Since being inundated with inquiries after the letter was published, Hopkins has conducted an email investigation into nearly 2,500 patients with sudden loss of smell. When filling out the questionnaire, about 50% said they were already starting to see improvement. In a week-long follow-up, two-thirds said they were already starting to see improvement, said Hopkins.
She advises that if you do not recover, you should see a doctor when it is possible to have face-to-face consultations again.
Advice for the sick
So what can be done – if any – to help restore your sense of smell during the coronavirus pandemic?
For those who feel anxious and worried, Munger says people should “recognize that it’s legitimate.”
From a security point of view, it is possible not to detect fires and to consume spoiled food, but there is also “a real emotional component to feel, an accompanying connectivity” which is linked to our interactions that often revolve around food or drink.
“There’s also this connection to the world: flowers, the smell of a partner’s hair, all these types of things are very real and not having them can be emotionally isolating,” he says.
One of the treatments that ENT doctors sometimes use for odor loss that could come from an inflammatory response is to use nasal steroids, says Munger. This involves spraying steroids in the nose to try to reduce the inflammation.
Hopkins explains that normally in post-viral anosmia “we would consider using steroid tablets” however, this is not the case at present because the World Health Organization warns against use oral steroids for people infected with Covid-19, citing the potential risk of increasing the severity of respiratory complications.
“Until we know for sure that steroids will not cause harm, we avoid them, especially in the first two weeks. Most people who deteriorate deteriorate between the 8th and 12th day, in terms of respiratory complications. It is possible that if you are past this 14-day window, the risk of steroids may be lower, but no one really knows, ”adds Hopkins.
For these types of treatments, you should go see a specialist, but there is another potential aid that Munger and Hopkins both suggest trying at home.
This is called “training in smell” – basically sniffing things in the house that are harmless to smell to help stimulate a response in the olfactory epithelium. It is a tissue located in the upper part of the nasal cavity, just against the skull, which contains the sensory system which reacts to odors.
This is the part of the nose that appears to be damaged by the coronavirus, Hopkins said.
“We know that the coronavirus receptors – the ACE2 receptors – are found at very high levels in the lining of the nose and therefore allow the coronavirus to attach to the nose and damage the odor receptors that sense odors. “”
According to FifthSense, a UK charity for people affected by smell and taste disorders, for training to be most effective, you need to practice smelling at least twice a day, ideally in the morning and evening. Relax and breathe naturally and don’t sniff too hard or too long. Ten seconds for each smell is enough.

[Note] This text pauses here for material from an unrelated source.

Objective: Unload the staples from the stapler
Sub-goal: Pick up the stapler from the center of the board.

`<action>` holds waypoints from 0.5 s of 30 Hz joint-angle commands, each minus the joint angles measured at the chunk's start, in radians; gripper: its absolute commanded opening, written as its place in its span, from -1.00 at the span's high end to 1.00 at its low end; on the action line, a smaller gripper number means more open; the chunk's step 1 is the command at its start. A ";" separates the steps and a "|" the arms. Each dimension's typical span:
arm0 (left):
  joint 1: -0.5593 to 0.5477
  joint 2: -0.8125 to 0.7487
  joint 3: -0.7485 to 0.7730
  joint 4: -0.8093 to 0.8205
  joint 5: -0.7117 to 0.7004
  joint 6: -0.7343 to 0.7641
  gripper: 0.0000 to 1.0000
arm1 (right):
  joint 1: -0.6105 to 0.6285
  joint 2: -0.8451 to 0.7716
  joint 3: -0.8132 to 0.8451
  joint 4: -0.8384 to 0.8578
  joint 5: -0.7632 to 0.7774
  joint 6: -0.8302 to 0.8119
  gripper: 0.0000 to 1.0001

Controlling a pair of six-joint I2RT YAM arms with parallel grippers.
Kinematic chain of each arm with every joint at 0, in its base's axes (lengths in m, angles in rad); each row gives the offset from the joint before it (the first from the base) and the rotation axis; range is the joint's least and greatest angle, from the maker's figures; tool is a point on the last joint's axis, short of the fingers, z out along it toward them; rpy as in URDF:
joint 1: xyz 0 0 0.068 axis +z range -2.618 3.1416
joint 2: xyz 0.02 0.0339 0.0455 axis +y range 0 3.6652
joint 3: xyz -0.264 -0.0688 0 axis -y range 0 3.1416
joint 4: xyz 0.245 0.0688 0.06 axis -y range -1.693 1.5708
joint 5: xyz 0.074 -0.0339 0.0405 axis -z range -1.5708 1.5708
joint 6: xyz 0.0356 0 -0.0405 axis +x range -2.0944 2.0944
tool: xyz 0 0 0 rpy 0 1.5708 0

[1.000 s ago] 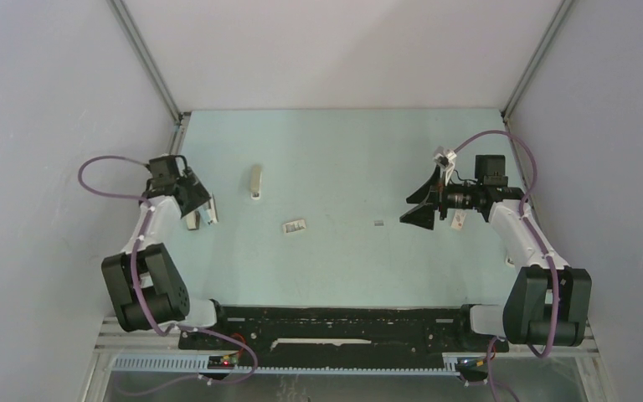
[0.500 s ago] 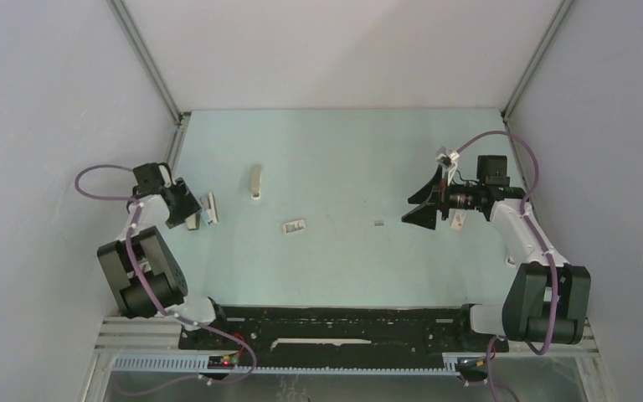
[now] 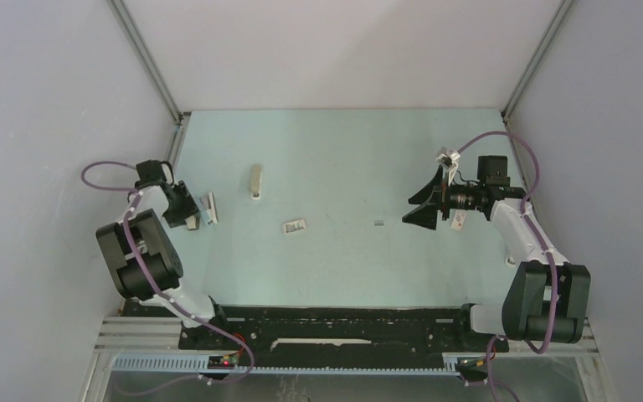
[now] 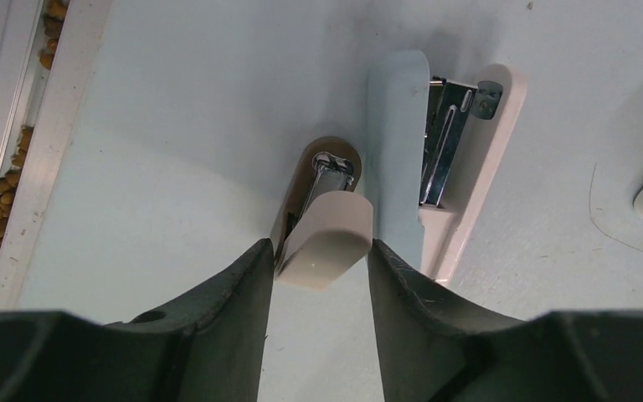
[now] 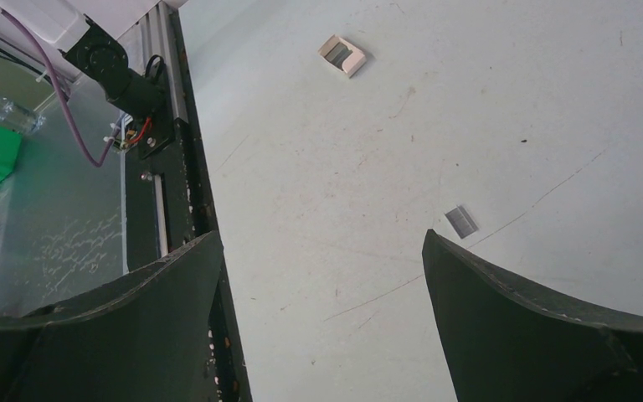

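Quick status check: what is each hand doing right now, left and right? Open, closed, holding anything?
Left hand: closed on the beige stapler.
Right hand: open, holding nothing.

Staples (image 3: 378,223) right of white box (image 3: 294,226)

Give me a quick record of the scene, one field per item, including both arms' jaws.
left jaws: closed on lid of beige stapler
right jaws: open, holding nothing
blue stapler: open, beside the beige one
third stapler: lies apart from that pair
staples: one loose strip, nearest the right jaws
white box: between the staplers and the strip
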 commanded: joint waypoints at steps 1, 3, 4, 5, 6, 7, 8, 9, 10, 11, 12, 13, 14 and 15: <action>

Munger says there is no need to use essential oils for odor formation. If you don’t have one, you can choose safe items in your home: shampoo, mild spices, lemon juice.
“You just have to repeat it over and over again, and what it can do is help the brain to focus on the amount of olfactory function that is still intact and allow you to maximize it,” he explains. he.

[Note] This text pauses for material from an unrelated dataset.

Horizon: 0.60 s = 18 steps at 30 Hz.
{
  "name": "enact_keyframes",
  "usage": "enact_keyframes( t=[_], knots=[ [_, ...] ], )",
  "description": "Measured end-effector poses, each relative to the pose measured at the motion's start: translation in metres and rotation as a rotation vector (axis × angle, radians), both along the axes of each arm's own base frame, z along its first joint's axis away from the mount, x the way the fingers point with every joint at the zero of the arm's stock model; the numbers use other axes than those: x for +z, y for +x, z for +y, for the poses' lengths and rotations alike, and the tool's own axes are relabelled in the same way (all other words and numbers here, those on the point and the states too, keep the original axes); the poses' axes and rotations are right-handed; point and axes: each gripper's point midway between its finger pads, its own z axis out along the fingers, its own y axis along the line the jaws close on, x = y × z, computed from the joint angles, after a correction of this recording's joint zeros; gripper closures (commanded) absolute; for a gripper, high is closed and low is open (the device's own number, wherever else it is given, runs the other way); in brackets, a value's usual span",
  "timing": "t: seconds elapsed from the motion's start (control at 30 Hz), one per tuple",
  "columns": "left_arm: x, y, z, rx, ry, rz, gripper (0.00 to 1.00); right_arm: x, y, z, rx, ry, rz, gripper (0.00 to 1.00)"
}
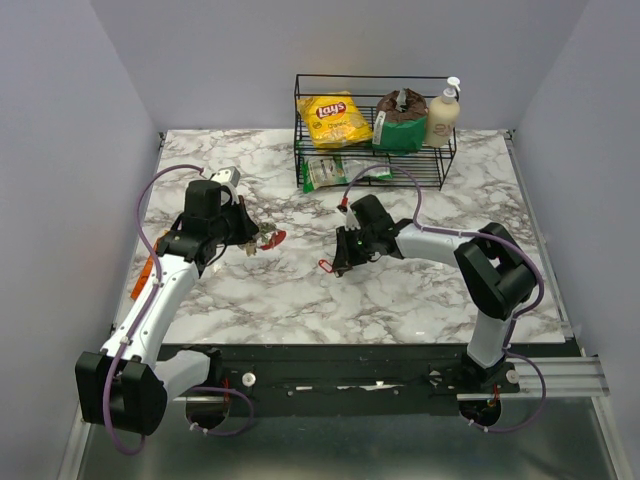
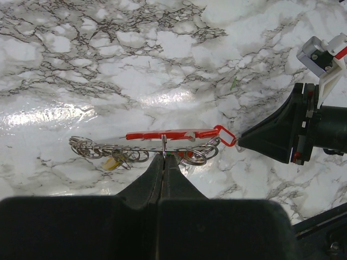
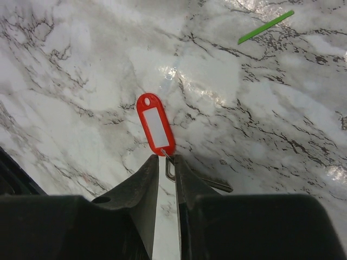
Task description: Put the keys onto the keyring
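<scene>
My left gripper [image 2: 164,157] is shut on the keyring [image 2: 163,142], a thin metal ring standing up between its tips. From it hangs a bunch with a flat red piece [image 2: 162,134] and several silver rings [image 2: 192,157], held just over the marble. In the top view this gripper [image 1: 250,238] is left of centre. My right gripper [image 3: 167,160] is low over the table, jaws a little apart. A key's small link ring sits between the jaws, against the right finger. Its red tag [image 3: 155,127] lies flat beyond the tips, and its blade [image 3: 217,186] pokes out under the right finger.
A wire rack [image 1: 375,130] at the back holds a yellow chip bag, a dark bag and a bottle. A green packet [image 1: 335,172] lies in front of it. An orange pack [image 1: 150,270] sits at the left edge. A thin green strip [image 3: 265,27] lies on the marble.
</scene>
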Motion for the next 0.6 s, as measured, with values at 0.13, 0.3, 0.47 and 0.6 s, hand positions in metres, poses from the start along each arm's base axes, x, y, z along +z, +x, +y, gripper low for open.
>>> enact_keyframes(
  t=[0.13, 0.3, 0.47, 0.6],
  knots=[
    [0.0000, -0.0002, -0.0006, -0.002, 0.000, 0.000, 1.00, 0.0014, -0.0013, 0.0025, 0.025, 0.011, -0.003, 0.80],
    [-0.0006, -0.0002, -0.0008, -0.003, 0.000, 0.002, 1.00, 0.0022, -0.0028, 0.0037, 0.044, 0.018, -0.005, 0.80],
    [-0.0014, 0.0001, -0.0008, -0.002, 0.001, 0.004, 1.00, 0.0036, -0.0056, 0.0060, 0.071, 0.033, -0.004, 0.77],
    [-0.0014, 0.0001, -0.0007, -0.003, 0.001, 0.004, 1.00, 0.0063, -0.0082, 0.0095, 0.103, 0.054, -0.007, 0.74]
  ],
)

“Think of it like learning how to throw a ball, ice skate or a foreign language – you try to use the device you left to feel and your brain changes with repeated exposure to do it better. “
He is cautious about its effectiveness, claiming that the “jury is still absent” – it is unclear whether spontaneous recovery is due to the formation of smell or simply occurs naturally – but above all, there is no harm in trying.
Although the science surrounding Covid-19 and the loss of taste and odor in case-control studies does not yet exist, scientists and doctors around the world are working to collect data. The Global Consortium of Chemosensory Researchers (GCCR), a group of more than 300 international researchers on smell and taste from more than 40 countries, has launched a patient survey.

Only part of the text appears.